#### Your assignment:
Set down, word for word, every line of the material below from the one containing "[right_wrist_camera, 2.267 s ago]" through the one containing "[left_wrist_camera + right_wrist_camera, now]", but none of its pictures.

#### Data extract:
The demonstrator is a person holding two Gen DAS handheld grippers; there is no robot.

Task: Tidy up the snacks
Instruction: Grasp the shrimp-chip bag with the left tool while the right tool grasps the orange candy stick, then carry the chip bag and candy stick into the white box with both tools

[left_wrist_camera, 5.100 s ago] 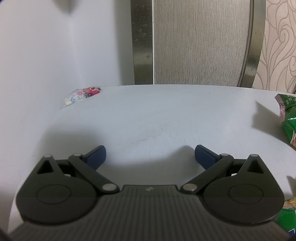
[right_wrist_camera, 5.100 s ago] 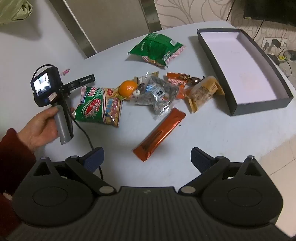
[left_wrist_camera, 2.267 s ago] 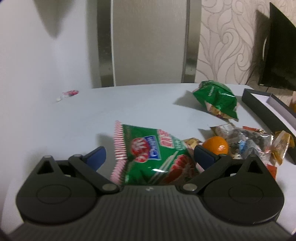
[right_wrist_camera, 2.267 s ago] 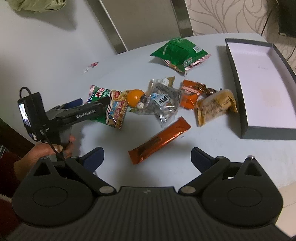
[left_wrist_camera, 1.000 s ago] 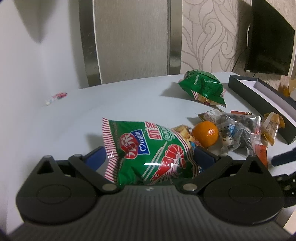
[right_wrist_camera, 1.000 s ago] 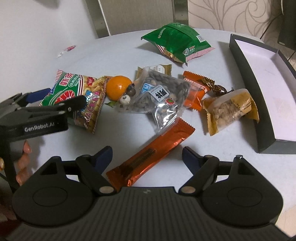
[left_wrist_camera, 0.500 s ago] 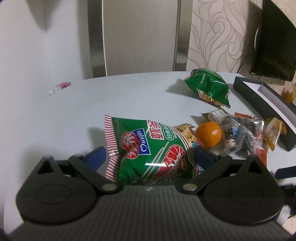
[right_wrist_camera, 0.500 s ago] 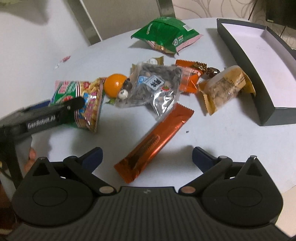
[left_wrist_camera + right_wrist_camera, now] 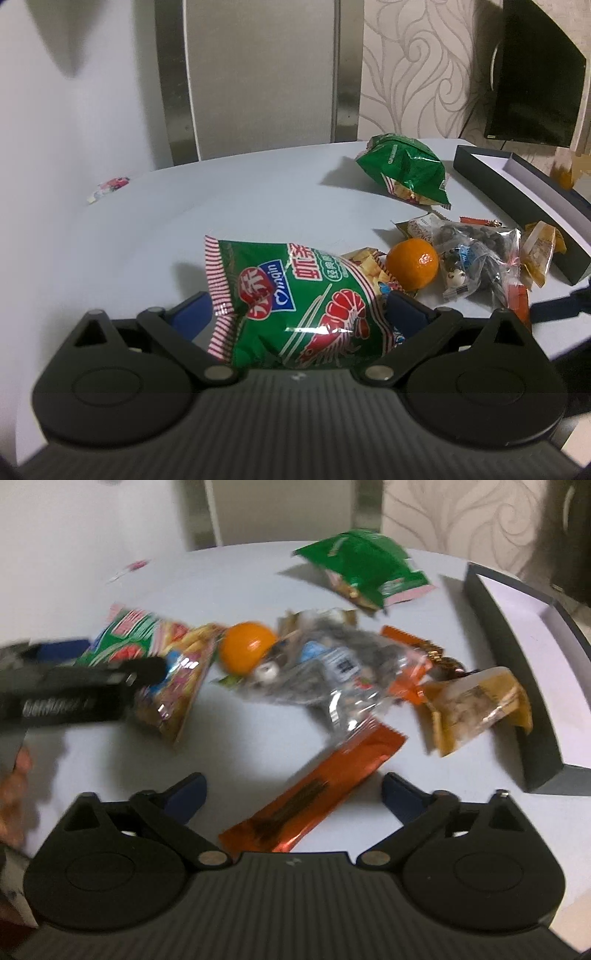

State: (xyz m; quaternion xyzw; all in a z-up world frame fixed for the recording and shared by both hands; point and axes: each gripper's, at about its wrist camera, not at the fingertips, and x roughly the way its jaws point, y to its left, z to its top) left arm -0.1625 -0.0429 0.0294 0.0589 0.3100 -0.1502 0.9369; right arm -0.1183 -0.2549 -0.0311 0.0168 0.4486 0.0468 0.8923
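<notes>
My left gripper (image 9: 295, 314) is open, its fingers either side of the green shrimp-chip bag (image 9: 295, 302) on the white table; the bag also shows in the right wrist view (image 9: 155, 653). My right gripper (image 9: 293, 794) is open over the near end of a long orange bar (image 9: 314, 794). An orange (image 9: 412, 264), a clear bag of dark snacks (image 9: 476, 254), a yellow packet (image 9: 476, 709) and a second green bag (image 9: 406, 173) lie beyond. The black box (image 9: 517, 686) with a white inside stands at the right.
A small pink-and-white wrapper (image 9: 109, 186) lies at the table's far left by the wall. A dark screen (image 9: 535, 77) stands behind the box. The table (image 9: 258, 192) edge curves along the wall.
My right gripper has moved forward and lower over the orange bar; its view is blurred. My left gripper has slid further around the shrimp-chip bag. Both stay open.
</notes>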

#### Answer to the exercise:
[right_wrist_camera, 2.267 s ago] 
[left_wrist_camera, 1.000 s ago] 
[right_wrist_camera, 1.000 s ago] 
[left_wrist_camera, 0.500 s ago] 
[right_wrist_camera, 0.500 s ago] 
[left_wrist_camera + right_wrist_camera, now] 

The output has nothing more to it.